- _WHAT YOU NEED TO DO_
Make an exact copy of the whole listing, but leave its pictures out.

——————

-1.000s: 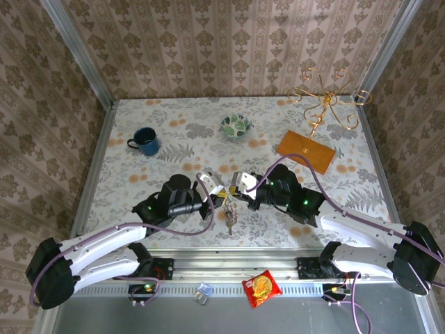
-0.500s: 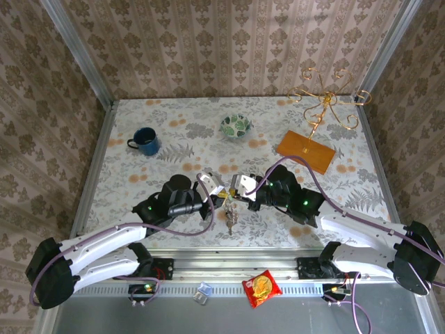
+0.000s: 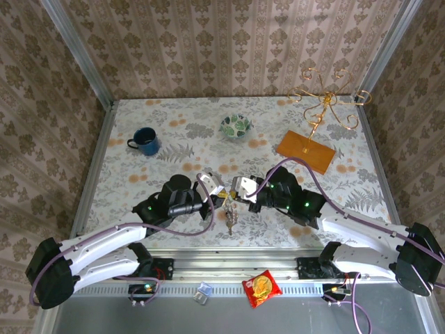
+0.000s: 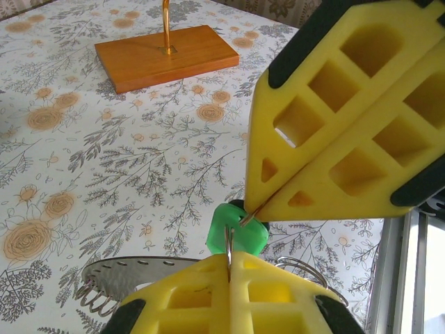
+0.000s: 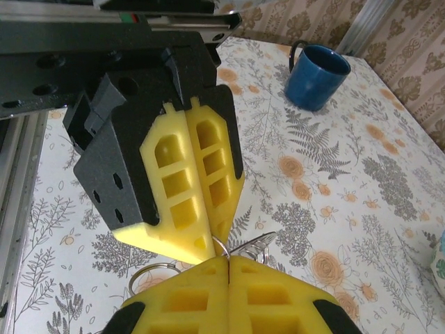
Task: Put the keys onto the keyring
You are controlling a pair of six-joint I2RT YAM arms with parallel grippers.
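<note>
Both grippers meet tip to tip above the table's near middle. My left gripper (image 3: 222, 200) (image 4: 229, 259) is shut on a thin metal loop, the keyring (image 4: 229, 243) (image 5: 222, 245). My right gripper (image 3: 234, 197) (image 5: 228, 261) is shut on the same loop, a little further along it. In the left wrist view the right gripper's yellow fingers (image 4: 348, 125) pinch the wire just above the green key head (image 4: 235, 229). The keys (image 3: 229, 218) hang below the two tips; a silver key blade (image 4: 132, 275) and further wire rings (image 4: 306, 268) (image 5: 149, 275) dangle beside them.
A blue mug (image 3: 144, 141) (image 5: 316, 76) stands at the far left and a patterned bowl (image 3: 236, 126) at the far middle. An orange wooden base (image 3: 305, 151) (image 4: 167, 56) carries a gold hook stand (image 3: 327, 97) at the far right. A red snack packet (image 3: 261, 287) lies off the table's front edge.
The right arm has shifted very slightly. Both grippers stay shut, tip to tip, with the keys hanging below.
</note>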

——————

- _RESULT_
-1.000s: 
-0.500s: 
+0.000s: 
+0.000s: 
+0.000s: 
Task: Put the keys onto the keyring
You are controlling a pair of six-joint I2RT YAM arms with parallel grippers.
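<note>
Both grippers meet tip to tip above the table's near middle. My left gripper (image 3: 222, 200) (image 4: 229, 259) is shut on a thin metal loop, the keyring (image 4: 229, 243) (image 5: 222, 245). My right gripper (image 3: 234, 197) (image 5: 228, 261) is shut on the same loop, a little further along it. In the left wrist view the right gripper's yellow fingers (image 4: 348, 125) pinch the wire just above the green key head (image 4: 235, 229). The keys (image 3: 229, 218) hang below the two tips; a silver key blade (image 4: 132, 275) and further wire rings (image 4: 306, 268) (image 5: 149, 275) dangle beside them.
A blue mug (image 3: 144, 141) (image 5: 316, 76) stands at the far left and a patterned bowl (image 3: 236, 126) at the far middle. An orange wooden base (image 3: 305, 151) (image 4: 167, 56) carries a gold hook stand (image 3: 327, 97) at the far right. A red snack packet (image 3: 261, 287) lies off the table's front edge.
The right arm has shifted very slightly. Both grippers stay shut, tip to tip, with the keys hanging below.
</note>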

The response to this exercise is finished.